_What to work on_
Word for word, restate every record.

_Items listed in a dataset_
*** Block opens ***
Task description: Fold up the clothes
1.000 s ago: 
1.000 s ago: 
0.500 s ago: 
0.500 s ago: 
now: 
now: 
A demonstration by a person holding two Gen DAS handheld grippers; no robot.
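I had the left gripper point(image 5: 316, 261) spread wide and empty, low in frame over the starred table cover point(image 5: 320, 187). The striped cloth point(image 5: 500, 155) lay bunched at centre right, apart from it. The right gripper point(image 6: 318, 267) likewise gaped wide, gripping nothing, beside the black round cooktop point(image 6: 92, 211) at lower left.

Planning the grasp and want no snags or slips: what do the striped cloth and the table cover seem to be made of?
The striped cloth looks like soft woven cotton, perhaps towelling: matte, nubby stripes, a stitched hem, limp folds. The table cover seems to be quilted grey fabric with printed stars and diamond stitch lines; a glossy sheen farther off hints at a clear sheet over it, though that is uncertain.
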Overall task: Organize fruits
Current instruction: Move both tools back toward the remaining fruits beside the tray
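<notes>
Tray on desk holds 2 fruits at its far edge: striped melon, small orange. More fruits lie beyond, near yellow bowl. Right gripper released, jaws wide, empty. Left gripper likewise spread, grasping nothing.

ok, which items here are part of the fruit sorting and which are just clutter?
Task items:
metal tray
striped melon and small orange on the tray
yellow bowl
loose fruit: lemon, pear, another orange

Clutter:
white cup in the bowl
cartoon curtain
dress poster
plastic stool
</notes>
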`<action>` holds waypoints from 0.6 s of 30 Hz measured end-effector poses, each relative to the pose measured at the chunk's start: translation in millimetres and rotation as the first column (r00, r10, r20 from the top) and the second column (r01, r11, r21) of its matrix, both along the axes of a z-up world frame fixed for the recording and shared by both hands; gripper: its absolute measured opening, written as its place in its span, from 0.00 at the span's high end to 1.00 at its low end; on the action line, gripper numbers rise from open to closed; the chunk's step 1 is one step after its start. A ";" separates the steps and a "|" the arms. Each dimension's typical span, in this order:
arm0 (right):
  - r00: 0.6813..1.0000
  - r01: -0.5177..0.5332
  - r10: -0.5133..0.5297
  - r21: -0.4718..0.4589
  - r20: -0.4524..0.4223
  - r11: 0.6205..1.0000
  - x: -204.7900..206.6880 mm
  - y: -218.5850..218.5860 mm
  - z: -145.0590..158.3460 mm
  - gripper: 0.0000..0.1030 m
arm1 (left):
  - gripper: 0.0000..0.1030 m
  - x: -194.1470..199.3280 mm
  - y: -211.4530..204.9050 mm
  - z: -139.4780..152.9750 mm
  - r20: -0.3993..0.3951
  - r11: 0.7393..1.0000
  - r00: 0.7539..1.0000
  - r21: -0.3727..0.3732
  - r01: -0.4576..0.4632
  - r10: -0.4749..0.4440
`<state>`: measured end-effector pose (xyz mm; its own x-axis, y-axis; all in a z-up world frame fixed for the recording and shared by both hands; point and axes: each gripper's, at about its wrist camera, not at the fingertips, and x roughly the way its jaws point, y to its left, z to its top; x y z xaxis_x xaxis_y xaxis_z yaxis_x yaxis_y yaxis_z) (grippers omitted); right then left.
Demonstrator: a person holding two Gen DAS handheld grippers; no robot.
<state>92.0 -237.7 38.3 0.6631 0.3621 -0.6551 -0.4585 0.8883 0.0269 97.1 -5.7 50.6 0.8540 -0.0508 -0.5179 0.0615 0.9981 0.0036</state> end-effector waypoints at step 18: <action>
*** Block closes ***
_Task answer_
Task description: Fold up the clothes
1.000 s ago: 
1.000 s ago: 
0.500 s ago: 
0.500 s ago: 
now: 
now: 
A demonstration by a person holding two Gen DAS handheld grippers; no robot.
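I had the left gripper point(image 5: 316, 261) spread wide and empty, low in frame over the starred table cover point(image 5: 320, 187). The striped cloth point(image 5: 500, 155) lay bunched at centre right, apart from it. The right gripper point(image 6: 318, 267) likewise gaped wide, gripping nothing, beside the black round cooktop point(image 6: 92, 211) at lower left.

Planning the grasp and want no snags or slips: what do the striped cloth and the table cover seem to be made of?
The striped cloth looks like soft woven cotton, perhaps towelling: matte, nubby stripes, a stitched hem, limp folds. The table cover seems to be quilted grey fabric with printed stars and diamond stitch lines; a glossy sheen farther off hints at a clear sheet over it, though that is uncertain.
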Overall task: Organize fruits
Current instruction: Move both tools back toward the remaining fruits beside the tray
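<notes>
Tray on desk holds 2 fruits at its far edge: striped melon, small orange. More fruits lie beyond, near yellow bowl. Right gripper released, jaws wide, empty. Left gripper likewise spread, grasping nothing.

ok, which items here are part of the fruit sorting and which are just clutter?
Task items:
metal tray
striped melon and small orange on the tray
yellow bowl
loose fruit: lemon, pear, another orange

Clutter:
white cup in the bowl
cartoon curtain
dress poster
plastic stool
</notes>
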`<action>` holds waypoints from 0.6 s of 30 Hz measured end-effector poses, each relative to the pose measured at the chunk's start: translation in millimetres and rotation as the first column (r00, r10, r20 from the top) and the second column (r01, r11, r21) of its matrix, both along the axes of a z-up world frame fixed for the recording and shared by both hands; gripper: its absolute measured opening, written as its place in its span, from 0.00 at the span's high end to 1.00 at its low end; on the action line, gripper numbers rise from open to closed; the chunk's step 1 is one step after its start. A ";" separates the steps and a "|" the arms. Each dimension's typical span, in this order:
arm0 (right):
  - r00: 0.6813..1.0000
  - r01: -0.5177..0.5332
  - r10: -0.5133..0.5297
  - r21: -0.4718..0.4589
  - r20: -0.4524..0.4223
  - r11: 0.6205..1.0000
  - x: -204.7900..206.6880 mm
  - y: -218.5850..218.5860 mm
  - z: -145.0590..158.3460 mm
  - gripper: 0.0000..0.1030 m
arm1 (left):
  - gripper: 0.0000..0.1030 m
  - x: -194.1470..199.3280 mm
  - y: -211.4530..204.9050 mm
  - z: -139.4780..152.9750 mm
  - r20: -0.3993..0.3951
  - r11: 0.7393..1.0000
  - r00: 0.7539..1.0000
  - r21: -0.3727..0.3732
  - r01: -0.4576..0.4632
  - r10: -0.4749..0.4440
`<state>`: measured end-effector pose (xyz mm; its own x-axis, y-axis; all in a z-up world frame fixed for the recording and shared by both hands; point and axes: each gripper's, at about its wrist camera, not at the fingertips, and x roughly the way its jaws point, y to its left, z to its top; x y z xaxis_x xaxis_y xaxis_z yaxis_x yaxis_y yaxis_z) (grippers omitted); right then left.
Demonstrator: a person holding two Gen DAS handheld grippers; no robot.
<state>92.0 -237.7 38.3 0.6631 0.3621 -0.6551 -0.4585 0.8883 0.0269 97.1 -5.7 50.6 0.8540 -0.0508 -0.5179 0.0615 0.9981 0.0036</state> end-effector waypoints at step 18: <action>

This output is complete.